What if we want to compute shortest paths, but some of the edge costs
are negative? (For this to make sense, we need to assume the graph is
*directed*, and there are no negative-cost cycles. Otherwise you can
have a distance of negative-infinity by going around such a cycle
infinitely-many times...)
Will Dijkstra's algorithm still work? NO. Can anyone give an example??
It turns out these kinds of problems do come up --- in fact, we will
need to solve for shortest paths when some edge costs are negative as
a subroutine in some later algorithms in this course. So, here is a
different algorithm that works in that case.
The BELLMAN-FORD Algorithm
==========================
30 15
Say we have a graph 5-------------------3-----------------4
like this: | ^ |
10 | -40| 40 |
| | |
| | |
2-------------------1-----------------0--
30 60 start
Will use DP to solve the shortest-path problem.
Alg idea: find shortest path that uses 1 or fewer edges (if it exists)

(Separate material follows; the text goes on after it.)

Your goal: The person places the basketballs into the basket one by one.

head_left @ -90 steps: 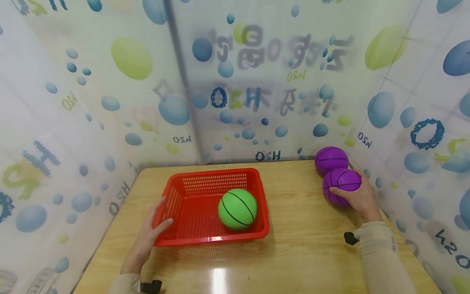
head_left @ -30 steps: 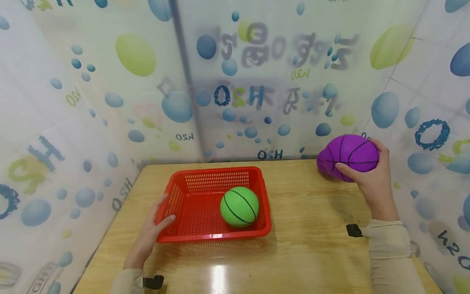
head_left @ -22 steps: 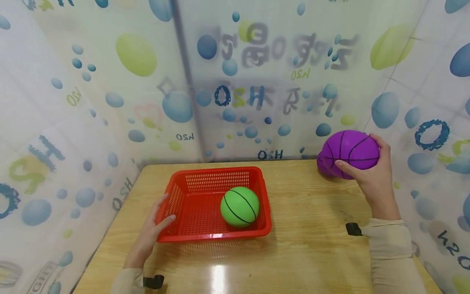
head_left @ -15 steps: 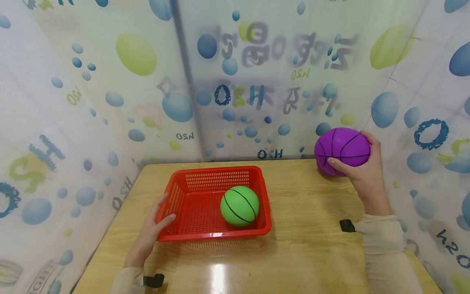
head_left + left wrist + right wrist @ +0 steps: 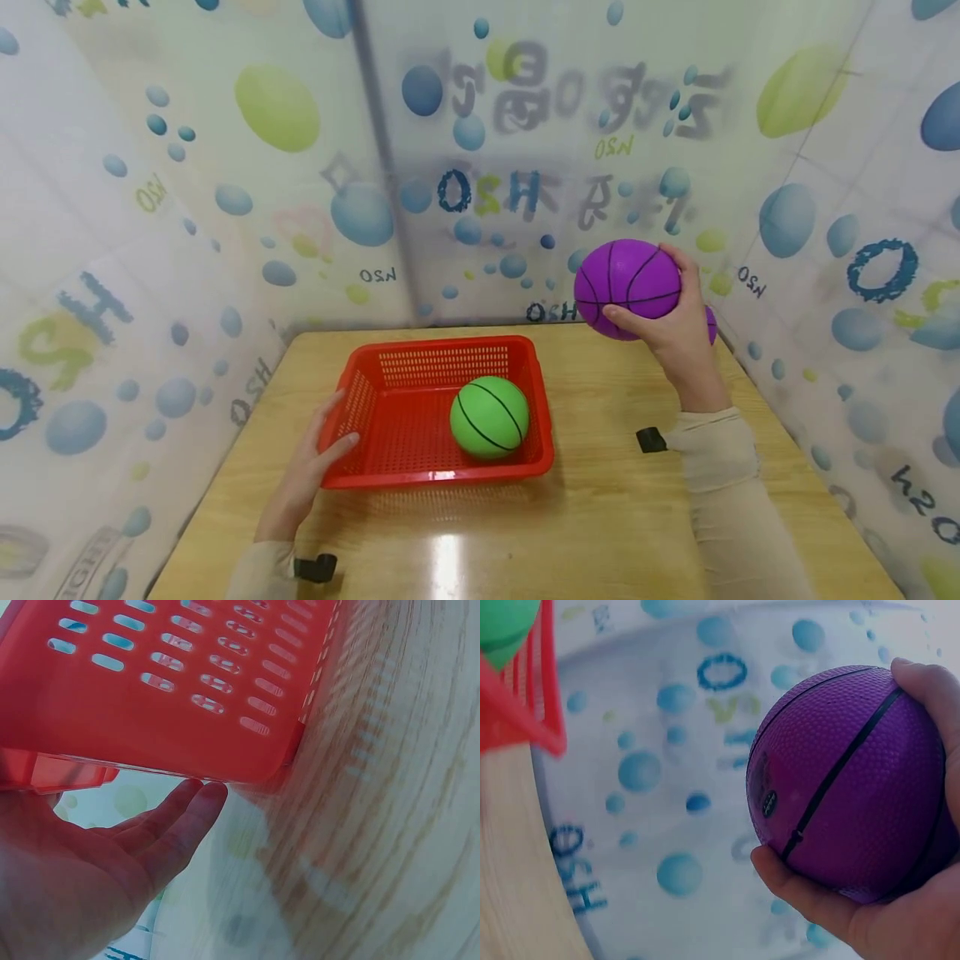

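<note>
A purple mini basketball [image 5: 628, 287] is raised above the table in my right hand [image 5: 671, 321]. The thumb and fingers grip it from its right side, as the right wrist view also shows around the purple ball [image 5: 847, 780]. My left hand [image 5: 307, 467] holds the left rim of a red plastic basket [image 5: 438, 479], thumb over the rim and fingers along the outside. The left wrist view shows fingertips [image 5: 206, 799] against the basket's outer wall [image 5: 150, 712]. Inside the basket, toward its right end, lies a green mini basketball [image 5: 489, 417].
Behind my right hand a second purple ball [image 5: 711, 325] sits at the table's back right, mostly hidden. The wooden table [image 5: 600, 500] is bordered at the back and sides by a printed curtain [image 5: 480, 167].
My right hand has lifted the nearer purple basketball off the table and carried it left, toward the basket. The left hand, basket and green ball have stayed nearly in place.
</note>
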`<state>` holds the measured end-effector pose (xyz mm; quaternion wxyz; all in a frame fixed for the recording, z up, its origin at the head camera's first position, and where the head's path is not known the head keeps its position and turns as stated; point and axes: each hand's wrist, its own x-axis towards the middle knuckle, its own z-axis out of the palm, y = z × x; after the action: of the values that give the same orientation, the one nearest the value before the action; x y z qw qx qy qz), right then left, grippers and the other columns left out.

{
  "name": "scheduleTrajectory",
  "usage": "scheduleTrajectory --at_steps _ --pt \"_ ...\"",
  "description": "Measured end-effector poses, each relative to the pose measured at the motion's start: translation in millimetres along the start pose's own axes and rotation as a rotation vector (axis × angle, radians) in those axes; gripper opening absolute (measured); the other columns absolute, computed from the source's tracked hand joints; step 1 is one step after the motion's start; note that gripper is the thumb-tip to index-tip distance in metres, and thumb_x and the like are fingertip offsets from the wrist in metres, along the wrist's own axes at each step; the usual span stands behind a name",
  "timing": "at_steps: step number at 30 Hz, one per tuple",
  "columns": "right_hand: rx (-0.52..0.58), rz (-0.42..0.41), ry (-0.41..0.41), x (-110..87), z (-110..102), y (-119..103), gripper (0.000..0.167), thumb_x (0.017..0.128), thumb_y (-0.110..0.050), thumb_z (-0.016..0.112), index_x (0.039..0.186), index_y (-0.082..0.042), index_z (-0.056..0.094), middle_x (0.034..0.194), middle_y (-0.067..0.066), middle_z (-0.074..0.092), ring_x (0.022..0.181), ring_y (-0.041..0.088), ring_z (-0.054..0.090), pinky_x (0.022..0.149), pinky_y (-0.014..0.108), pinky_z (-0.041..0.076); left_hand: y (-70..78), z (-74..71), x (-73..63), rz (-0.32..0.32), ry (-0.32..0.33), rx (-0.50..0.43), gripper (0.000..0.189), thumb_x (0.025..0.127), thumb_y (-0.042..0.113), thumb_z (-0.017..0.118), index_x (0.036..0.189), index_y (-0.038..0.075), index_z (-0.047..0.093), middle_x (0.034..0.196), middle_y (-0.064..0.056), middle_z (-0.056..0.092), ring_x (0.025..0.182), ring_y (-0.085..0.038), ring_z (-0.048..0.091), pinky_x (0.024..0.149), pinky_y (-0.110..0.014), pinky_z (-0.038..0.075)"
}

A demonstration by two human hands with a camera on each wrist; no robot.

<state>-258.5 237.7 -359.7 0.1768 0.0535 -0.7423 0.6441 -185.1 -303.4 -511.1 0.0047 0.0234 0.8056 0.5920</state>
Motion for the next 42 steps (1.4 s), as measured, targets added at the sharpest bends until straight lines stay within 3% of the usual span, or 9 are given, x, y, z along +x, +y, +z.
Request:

use to find shortest path that uses 2 or fewer edges (if it exists).
use to find shortest path that uses 3 or fewer edges (if it exists).
... [how far do we need to go?]
use to find shortest path that uses n-1 or fewer edges.
BELLMAN-FORD pseudocode: as usual for DP, let's just compute
*distances* first, and then can reconstruct the paths.
d[v][i] will mean the length of the shortest path to v that uses i or
fewer edges (if it exists).
initialize d[v][0] = infinity for v != start, 0 for start.
for i=1 to n-1:
for each v not equal to start:
d[v][i] = MIN(d[x][i-1] + length(xv edge) ))
x->v
(try it on the above graph!)
Inner MIN operation takes time proportional to in-degree of v. So,
inner for-loop takes time O(sum of in-degrees of all nodes) = O(m).
--> total time is O(mn).
How to recosntruct the paths? Work backwards: if you're at vertex v
at distance d[v], move to node x such that d[v] = d[x] + len(xv).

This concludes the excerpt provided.